### ABOUT THIS TASK
Pick out each line of the records in which the word "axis" appears.

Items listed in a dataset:
******************************
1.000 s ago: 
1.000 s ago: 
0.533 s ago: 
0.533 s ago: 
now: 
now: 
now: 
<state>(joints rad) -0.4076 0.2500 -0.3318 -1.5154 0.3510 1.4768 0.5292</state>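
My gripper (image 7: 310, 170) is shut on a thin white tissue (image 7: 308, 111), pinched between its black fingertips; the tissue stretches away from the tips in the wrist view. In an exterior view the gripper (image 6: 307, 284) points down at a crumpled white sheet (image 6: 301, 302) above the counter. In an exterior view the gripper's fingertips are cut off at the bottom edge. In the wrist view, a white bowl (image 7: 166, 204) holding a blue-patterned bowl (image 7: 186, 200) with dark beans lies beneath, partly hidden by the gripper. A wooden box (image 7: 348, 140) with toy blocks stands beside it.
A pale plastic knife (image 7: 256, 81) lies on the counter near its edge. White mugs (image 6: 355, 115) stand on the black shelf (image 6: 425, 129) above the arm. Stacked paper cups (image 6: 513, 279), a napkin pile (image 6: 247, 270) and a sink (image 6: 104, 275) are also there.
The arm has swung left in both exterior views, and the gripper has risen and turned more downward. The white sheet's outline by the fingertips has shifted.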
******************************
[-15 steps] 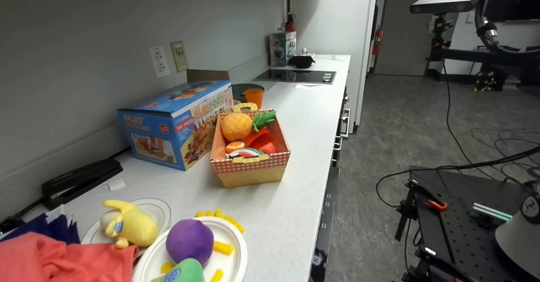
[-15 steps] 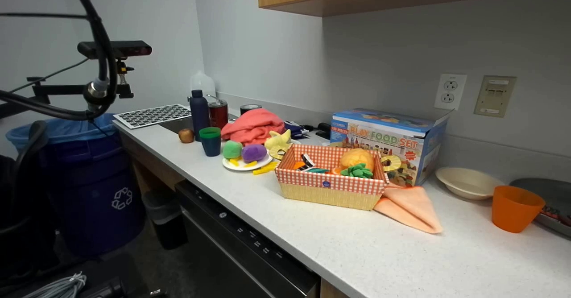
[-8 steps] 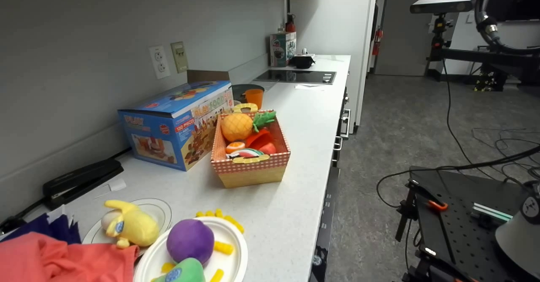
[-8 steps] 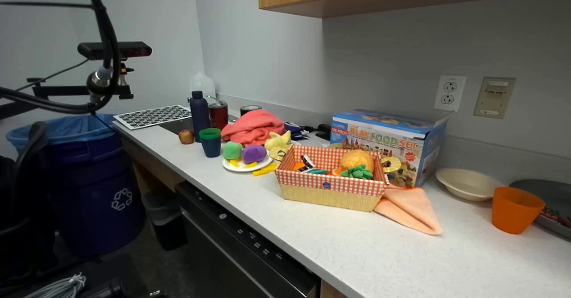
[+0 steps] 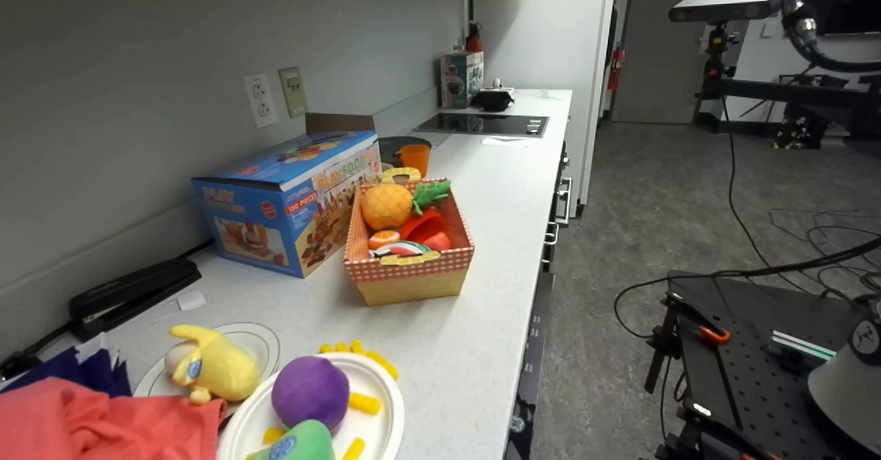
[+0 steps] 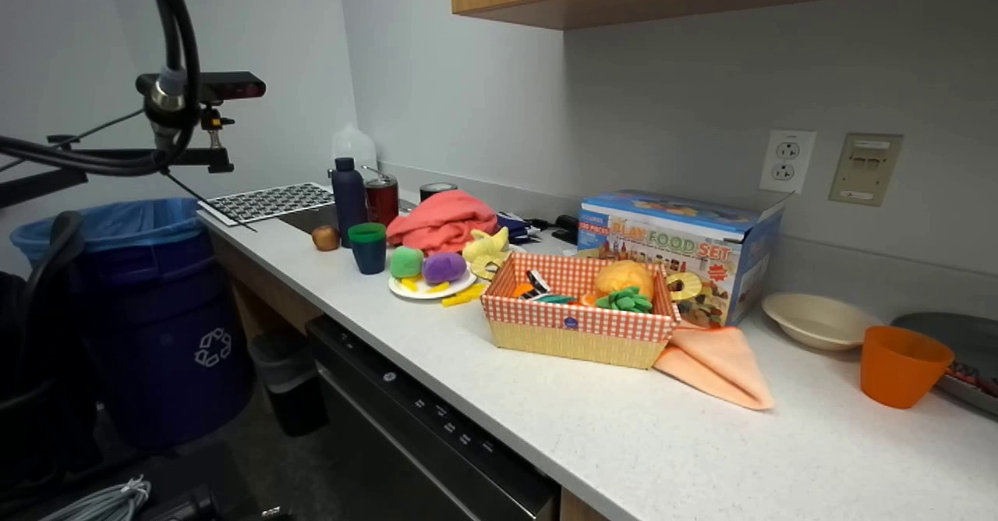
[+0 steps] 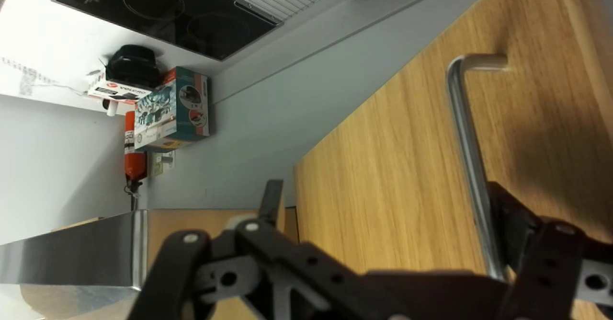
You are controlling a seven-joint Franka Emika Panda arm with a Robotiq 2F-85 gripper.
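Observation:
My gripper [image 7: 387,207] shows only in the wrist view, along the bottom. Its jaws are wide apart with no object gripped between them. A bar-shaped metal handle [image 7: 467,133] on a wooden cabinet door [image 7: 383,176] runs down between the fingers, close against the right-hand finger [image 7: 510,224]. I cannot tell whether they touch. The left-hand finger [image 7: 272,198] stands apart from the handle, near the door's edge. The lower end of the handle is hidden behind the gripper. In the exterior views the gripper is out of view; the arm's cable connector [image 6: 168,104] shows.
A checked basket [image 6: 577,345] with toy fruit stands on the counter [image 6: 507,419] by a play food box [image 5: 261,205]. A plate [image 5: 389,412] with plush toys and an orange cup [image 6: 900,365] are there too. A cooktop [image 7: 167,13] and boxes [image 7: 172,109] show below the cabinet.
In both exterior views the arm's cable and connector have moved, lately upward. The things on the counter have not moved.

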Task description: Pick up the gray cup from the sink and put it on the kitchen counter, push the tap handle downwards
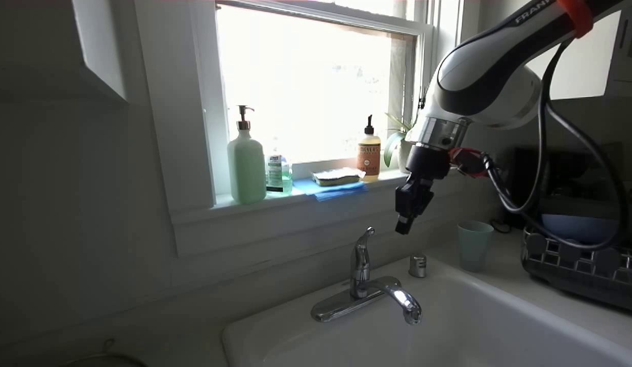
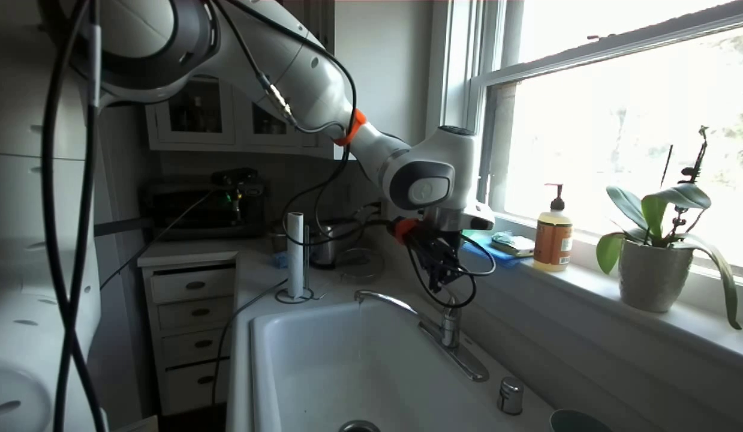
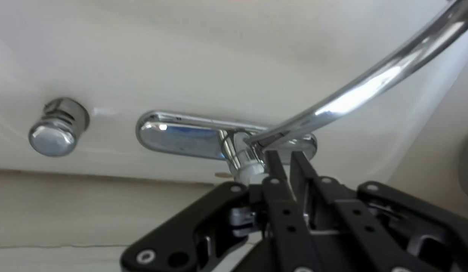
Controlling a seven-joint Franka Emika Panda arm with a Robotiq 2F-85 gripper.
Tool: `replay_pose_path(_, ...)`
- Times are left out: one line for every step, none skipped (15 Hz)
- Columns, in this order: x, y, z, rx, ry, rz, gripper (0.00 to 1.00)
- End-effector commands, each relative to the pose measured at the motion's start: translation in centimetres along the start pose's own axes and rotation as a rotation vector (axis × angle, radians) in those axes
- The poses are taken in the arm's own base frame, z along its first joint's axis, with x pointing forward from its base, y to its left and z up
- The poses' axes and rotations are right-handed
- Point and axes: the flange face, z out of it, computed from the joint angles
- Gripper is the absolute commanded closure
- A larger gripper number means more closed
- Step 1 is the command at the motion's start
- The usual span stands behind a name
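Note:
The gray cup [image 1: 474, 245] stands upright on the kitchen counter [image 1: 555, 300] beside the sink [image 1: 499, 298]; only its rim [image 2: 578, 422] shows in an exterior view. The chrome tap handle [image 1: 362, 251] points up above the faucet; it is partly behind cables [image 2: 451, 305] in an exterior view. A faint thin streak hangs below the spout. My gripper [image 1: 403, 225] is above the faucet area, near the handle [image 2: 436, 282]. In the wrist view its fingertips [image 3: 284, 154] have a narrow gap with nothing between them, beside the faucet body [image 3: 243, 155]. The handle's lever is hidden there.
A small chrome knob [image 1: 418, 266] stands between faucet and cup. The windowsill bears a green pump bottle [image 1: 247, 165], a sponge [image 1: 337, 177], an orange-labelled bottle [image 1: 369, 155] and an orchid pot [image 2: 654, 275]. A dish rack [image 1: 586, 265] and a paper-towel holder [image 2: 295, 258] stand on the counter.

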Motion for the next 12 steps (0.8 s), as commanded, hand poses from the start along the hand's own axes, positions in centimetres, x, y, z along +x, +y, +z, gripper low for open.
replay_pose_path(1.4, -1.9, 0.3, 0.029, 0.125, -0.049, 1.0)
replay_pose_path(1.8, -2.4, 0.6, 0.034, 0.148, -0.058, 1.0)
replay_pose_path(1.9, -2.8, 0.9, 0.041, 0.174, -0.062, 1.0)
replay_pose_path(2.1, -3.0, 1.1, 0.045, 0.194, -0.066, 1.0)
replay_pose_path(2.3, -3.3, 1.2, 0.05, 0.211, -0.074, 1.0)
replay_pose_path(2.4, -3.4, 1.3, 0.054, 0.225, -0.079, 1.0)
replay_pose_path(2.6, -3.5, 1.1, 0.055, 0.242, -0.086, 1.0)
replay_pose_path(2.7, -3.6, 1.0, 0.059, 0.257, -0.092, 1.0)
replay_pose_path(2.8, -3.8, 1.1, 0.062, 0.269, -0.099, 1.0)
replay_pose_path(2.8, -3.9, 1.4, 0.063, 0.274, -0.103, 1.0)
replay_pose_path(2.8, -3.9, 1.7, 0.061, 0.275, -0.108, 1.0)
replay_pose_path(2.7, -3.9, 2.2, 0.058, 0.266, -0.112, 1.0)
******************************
### EXERCISE SOLUTION
- End-effector commands, each relative to the pose measured at the motion's start: translation in centimetres along the start pose's own axes and rotation as a rotation vector (axis × angle, radians) in those axes
- The poses are taken in the arm's own base frame, z along its first joint's axis, with x pointing forward from its base, y to its left and z up

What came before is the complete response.